In infants and growing children, robust IGF-1 signalling is essential — it is the biological engine of growth. In adults, chronically elevated IGF-1 is associated with increased risk of several cancers, because the same cellular growth promotion that builds a healthy infant can drive the unchecked proliferation of abnormal cells.

Milk consumption raises serum IGF-1 levels in adults measurably and consistently. Research published in PubMed documents that milk raises IGF-1 serum levels in perinatal periods, adolescence, and adulthood. Casein, specifically, has a stronger IGF-1 stimulating effect than whey. The milk-induced change in the IGF-1 axis has been linked in the scientific literature to the development of fetal macrosomia, atopy, accelerated linear growth, atherosclerosis, carcinogenesis, and neurodegenerative diseases. These are not fringe claims — they are documented in mainstream peer-reviewed literature including PubMed-indexed journals.Critically, IGF-1 in cow’s milk survives pasteurisation. It enters human circulation. And it does exactly what IGF-1 does — promotes growth and suppresses cell death — in a body that, in adulthood, no longer needs either at the rate that a rapidly growing calf does.

2. The Casein Question: A1 vs A2 and Gut Inflammation

Not all milk protein is biologically equal. Modern Holstein cows — the breed that produces the vast majority of commercial milk globally — predominantly produce a form of beta-casein called A1 casein. When A1 casein is digested, it releases a peptide called beta-casomorphin-7 (BCM-7). Research published in the European Journal of Clinical Nutrition found that BCM-7 triggers inflammatory responses in the gut lining, increases intestinal permeability (contributing to the condition popularly known as leaky gut), and promotes systemic inflammation.

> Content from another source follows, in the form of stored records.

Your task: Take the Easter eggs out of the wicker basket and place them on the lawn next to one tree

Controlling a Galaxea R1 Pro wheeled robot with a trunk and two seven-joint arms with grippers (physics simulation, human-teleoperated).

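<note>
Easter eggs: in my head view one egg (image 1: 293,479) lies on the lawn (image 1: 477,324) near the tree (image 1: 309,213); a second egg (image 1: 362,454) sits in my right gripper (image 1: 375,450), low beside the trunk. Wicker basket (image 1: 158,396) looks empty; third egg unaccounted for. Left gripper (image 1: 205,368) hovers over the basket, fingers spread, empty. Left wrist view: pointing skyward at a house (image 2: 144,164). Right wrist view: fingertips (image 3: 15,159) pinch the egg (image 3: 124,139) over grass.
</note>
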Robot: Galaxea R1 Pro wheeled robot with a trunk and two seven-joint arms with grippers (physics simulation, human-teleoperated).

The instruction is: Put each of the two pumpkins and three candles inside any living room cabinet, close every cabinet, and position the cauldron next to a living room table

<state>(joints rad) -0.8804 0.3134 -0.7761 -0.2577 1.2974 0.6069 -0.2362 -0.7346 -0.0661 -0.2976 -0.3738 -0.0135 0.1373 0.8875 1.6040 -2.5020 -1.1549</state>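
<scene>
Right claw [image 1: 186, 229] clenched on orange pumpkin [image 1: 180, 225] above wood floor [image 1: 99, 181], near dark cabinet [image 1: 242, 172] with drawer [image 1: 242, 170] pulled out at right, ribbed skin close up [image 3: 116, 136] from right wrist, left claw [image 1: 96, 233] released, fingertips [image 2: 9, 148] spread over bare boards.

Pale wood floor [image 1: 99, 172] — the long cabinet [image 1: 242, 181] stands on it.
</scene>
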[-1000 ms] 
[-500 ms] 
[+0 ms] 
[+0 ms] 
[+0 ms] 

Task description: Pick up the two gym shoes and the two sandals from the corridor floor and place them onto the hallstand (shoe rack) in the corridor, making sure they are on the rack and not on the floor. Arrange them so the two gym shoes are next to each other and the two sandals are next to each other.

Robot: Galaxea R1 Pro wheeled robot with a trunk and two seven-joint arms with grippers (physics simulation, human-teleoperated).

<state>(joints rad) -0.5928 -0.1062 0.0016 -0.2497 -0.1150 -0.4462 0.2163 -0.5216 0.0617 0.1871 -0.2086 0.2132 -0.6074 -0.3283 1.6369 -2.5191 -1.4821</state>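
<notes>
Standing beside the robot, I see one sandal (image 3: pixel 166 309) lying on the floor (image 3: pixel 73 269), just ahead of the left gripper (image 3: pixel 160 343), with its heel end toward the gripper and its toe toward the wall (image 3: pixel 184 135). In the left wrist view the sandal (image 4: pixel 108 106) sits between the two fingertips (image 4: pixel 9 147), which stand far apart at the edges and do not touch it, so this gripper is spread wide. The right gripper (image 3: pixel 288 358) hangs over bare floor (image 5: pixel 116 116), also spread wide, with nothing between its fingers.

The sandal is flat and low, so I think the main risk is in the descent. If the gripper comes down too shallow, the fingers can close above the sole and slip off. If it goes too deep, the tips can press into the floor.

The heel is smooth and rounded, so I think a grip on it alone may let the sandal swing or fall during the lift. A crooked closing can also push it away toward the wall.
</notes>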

A2 casein — found in milk from Jersey cows, goats, sheep, and some traditional Indian cow breeds (desi gai) — does not release BCM-7. This is why some people who react poorly to standard commercial milk can tolerate goat milk or traditional Indian cow milk without symptoms. It is not a matter of lactose alone. The protein structure matters. This distinction is significant for Indian readers: the indigenous Indian cow breeds (Gir, Sahiwal, Red Sindhi) predominantly produce A2 milk, while the high-yield Holstein-Friesian crossbreeds now dominant in commercial Indian dairy predominantly produce A1 milk.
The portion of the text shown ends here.